Vaccine Developments look to cut out Syringe, Cold Chain

One of the greatest challenges in expanding HIV, tuberculosis and other vaccination campaigns is delivering the temperature sensitive vaccines to remote and resource-limited health facilities.  Because vaccines must be between 2° and 8° C at all times, they are highly dependent on the cold-chain, which in turn depends on energy resources such as grid power or diesel fuel – often unreliable and expensive for such facilities.

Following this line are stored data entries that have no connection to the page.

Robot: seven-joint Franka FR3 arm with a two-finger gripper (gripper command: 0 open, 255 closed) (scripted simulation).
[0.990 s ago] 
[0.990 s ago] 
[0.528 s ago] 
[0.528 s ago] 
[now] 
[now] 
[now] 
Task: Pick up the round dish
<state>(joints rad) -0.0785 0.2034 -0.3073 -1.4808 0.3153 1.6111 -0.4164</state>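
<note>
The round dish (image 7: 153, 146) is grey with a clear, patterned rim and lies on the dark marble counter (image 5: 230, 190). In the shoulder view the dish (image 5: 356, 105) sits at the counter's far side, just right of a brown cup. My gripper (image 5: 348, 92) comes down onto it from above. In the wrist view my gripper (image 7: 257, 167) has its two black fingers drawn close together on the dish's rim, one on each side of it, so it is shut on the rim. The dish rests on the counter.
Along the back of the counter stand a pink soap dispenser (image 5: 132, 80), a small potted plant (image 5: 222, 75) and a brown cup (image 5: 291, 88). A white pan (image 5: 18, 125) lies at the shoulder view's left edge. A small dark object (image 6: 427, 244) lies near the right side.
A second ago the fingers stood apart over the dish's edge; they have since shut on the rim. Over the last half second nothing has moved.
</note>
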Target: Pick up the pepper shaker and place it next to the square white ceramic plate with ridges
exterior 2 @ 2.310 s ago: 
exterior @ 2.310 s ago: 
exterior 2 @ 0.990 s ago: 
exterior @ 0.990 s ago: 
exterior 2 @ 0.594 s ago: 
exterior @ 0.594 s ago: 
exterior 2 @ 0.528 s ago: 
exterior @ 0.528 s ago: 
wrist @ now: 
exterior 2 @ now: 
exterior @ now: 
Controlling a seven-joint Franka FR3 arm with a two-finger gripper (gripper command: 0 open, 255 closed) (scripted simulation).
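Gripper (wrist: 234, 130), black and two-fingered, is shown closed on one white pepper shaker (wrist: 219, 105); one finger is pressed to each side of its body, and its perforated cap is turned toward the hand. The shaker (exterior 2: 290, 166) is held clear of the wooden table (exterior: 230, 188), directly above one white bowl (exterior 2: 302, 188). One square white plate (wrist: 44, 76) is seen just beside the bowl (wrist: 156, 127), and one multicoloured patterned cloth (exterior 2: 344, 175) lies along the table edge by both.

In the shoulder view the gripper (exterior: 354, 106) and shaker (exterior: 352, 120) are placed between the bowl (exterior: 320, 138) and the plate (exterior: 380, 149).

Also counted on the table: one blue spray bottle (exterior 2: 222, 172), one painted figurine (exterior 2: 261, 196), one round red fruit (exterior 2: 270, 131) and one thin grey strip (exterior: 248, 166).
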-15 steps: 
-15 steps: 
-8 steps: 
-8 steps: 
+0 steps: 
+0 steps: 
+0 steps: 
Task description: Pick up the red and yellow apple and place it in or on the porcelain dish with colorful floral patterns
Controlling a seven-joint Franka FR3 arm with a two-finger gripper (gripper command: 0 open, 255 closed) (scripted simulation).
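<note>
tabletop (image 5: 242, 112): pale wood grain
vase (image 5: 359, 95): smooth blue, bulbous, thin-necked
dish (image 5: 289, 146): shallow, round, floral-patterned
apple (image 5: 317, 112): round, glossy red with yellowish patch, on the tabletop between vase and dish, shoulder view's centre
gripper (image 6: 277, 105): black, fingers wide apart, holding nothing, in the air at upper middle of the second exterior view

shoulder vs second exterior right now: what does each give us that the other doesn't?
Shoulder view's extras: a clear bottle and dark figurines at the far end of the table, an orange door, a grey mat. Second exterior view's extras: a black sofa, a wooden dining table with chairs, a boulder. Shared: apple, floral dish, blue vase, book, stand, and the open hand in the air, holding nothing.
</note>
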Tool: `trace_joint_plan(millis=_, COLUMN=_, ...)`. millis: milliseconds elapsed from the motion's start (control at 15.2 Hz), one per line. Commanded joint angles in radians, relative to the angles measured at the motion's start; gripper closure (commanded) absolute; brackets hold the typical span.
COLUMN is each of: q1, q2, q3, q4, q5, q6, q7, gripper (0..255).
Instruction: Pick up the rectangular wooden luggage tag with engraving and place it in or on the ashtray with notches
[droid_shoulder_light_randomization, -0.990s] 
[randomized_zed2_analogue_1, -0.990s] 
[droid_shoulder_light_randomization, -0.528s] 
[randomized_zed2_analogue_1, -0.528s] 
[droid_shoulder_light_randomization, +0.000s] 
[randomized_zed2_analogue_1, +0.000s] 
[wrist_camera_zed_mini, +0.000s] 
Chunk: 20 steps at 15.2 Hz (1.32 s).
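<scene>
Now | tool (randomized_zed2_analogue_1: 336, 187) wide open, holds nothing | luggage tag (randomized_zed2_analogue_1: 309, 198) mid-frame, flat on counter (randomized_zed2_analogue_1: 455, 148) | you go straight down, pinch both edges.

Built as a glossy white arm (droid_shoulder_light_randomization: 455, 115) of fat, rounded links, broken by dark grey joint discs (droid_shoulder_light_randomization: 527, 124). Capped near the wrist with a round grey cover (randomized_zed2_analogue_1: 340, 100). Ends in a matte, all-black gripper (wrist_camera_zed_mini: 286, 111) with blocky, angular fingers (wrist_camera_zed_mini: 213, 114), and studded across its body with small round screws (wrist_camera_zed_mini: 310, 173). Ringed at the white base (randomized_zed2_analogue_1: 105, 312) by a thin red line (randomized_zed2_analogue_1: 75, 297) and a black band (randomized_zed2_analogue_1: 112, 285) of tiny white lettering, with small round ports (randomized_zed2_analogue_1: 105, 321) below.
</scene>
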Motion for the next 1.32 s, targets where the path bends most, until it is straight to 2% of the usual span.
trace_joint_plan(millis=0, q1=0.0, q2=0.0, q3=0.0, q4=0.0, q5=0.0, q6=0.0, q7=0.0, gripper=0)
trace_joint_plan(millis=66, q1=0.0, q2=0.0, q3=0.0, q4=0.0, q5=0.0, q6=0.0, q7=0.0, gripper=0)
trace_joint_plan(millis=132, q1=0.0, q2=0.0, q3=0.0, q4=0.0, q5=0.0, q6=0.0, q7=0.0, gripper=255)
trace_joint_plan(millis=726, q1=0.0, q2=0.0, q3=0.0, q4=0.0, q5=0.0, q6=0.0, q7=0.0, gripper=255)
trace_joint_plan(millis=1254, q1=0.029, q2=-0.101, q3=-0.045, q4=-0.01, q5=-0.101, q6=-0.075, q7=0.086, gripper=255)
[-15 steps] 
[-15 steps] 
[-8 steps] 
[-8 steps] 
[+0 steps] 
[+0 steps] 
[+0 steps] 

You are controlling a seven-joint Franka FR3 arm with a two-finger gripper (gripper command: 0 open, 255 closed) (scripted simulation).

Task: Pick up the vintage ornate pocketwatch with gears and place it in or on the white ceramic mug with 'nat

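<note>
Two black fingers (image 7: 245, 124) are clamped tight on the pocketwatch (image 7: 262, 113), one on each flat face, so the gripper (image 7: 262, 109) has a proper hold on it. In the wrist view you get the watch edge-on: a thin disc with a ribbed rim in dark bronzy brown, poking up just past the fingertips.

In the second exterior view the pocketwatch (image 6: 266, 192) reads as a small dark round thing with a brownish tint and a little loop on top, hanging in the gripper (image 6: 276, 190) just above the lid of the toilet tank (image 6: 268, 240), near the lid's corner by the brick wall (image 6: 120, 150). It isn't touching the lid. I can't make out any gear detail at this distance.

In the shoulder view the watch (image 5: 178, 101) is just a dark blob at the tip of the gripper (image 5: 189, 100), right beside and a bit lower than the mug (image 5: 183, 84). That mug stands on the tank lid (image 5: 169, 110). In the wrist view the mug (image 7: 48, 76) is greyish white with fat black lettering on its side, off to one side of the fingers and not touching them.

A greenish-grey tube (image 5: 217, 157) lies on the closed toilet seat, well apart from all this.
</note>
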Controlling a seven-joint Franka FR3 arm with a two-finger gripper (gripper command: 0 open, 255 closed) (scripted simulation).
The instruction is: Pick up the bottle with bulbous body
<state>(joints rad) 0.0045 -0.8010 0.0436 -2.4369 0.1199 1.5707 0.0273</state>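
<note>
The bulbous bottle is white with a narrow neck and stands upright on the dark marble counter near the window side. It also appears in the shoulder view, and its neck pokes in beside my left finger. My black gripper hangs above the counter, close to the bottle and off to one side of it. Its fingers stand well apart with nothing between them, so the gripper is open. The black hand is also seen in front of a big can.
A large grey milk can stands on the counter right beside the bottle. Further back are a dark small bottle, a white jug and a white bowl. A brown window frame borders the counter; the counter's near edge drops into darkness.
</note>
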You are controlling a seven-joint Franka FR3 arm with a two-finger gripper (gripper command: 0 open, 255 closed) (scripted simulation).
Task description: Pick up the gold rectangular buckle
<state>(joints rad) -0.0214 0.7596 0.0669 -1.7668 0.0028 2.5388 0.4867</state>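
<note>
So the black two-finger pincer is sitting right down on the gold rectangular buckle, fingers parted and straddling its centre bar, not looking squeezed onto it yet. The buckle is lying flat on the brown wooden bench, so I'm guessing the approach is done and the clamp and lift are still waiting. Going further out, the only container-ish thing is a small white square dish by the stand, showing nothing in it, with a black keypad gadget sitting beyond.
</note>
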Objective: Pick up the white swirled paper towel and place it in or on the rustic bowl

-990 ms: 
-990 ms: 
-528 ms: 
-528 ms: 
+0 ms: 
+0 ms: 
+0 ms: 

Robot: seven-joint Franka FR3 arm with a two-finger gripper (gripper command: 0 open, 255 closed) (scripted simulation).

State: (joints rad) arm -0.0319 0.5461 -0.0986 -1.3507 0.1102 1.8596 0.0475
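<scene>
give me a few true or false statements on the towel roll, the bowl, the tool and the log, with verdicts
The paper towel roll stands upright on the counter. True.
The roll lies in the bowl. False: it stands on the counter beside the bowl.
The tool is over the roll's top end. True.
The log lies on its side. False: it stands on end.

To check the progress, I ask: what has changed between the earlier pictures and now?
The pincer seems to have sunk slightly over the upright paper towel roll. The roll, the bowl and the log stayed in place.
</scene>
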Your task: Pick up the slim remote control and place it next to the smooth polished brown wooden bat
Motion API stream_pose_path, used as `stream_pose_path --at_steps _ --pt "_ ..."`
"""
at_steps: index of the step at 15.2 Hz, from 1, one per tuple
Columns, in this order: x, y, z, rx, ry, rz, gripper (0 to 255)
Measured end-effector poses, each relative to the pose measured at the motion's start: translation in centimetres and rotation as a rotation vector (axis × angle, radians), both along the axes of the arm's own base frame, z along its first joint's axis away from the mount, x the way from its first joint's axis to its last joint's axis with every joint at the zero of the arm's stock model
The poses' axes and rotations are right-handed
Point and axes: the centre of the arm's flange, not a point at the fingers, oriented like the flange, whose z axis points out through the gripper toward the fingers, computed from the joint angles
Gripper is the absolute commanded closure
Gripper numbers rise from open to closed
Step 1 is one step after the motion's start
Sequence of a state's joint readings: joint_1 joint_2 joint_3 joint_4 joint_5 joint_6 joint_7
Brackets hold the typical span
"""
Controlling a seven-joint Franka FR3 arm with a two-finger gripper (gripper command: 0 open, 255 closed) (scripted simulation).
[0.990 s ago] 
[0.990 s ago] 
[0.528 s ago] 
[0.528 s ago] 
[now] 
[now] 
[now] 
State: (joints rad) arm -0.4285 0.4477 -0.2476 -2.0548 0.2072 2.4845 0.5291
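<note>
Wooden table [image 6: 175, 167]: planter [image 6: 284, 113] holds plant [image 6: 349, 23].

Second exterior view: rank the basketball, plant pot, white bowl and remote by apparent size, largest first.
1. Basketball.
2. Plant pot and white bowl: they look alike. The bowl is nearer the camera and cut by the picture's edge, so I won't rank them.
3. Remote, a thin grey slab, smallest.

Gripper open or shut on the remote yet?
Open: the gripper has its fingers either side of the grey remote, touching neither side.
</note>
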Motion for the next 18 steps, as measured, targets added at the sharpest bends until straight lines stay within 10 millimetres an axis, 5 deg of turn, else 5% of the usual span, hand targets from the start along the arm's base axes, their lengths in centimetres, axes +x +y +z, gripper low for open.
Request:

Two recent, but early developments in vaccination technology hold potential for eliminating vaccine’s dependence on the cold chain as well as the syringe.  These parallel advances utilize microneedles, arrays of micron-scale needles coated to a patch, which when applied to the skin delivers a vaccine.

The first comes from researchers at MIT, who have demonstrated the effectiveness of delivering a DNA-based vaccine using microneedles.  Unlike normal live-virus vaccines, DNA vaccines are potentially safer for aggressive viruses like HIV.  The researchers formulated a DNA-vaccine in thin layers of polymer film which are embedded in the skin using a microneedle patch.  Once there, the polymers hold the DNA in place for days or weeks, triggering an effective immune response.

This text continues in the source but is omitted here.